Reims implemented a ZFE on January 1, prohibiting registered diesel cars until December 31, 2005 (Crit’Air sticker 4). The circulation of Crit’Air 3 should have been limited there from January 1, 2024. But in view of the figures from Citepa, an association whose data is authoritative, “Reims is no longer regularly exceeding the regulatory quality thresholds of the air,” said the Ministry of Ecology. The city switches this year “in the vigilance zone”, according to a new classification presented by the government. It can therefore “decide to suspend the next stages of its schedule of restrictions”.
With the new classification, the government intends to “specify the applicable rules” and “tear off rumors, ‘fake news'”, underlined Minister Christophe Béchu during a press conference. According to him, the National Rally like the Republicans, who proposed to abolish the ZFEs, and the Insoumis, who proposed a moratorium, overestimate the effect of these zones on motorists.
Upcoming “social acceptability” measures
The government is preparing “social acceptability” measures for the fall after having received, this Monday, 25 proposals on the subject from Jean-Luc Moudenc (metropolis of Toulouse) and Anne-Marie Jean (metropolis of Strasbourg) .

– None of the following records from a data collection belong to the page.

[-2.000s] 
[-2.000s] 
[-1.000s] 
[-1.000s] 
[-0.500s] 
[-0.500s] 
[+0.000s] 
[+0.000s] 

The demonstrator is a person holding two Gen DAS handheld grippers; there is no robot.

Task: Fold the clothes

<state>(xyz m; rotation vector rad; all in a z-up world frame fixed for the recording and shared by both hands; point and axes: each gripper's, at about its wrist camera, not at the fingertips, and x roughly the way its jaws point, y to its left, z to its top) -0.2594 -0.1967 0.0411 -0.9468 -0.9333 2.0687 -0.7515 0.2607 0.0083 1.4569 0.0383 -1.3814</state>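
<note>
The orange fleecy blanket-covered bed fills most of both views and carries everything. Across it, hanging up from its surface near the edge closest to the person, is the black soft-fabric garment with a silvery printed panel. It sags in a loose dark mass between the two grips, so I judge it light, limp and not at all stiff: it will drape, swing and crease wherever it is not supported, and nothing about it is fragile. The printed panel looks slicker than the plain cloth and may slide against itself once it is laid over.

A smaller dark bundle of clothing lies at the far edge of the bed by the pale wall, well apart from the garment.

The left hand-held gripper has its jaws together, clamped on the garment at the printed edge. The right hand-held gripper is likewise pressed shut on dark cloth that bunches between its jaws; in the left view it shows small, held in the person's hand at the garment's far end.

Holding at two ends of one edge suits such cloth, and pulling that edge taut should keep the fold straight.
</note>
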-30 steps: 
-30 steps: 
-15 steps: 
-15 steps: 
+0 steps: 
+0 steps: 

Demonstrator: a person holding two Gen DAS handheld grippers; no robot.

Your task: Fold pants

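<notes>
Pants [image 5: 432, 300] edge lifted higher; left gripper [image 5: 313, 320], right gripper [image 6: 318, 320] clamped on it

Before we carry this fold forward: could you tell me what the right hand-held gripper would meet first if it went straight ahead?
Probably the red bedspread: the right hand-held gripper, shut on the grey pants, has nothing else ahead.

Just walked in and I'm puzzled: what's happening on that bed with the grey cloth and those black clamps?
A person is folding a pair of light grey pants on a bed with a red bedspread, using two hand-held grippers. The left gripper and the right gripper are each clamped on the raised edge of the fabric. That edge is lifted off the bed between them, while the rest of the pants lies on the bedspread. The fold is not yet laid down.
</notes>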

Also according to published figures, five metropolises still exceed “regularly” – that is to say in three years out of the last five – the regulatory air quality thresholds, which are set at 40 micrograms of nitrogen dioxide (NO2) per cubic meter of air. These are Paris, Lyon, Aix-Marseille, Rouen and Strasbourg. All these cities are classified as “ZFE territories”, and must continue to gradually apply the restrictions set by law: ban on Crit’Air 4 on January 1, 2024 (diesel cars over 18 years old), then Crit’Air 3 in 2025 (diesel cars over 14 years old and petrol cars over 19 years old).
The air in the city is not healthy for all that: almost all French cities still exceed the values recommended by the WHO, ie 10 μg of NO2/m3. Only Saint-Nazaire and Le Mans remained below this level in 2022.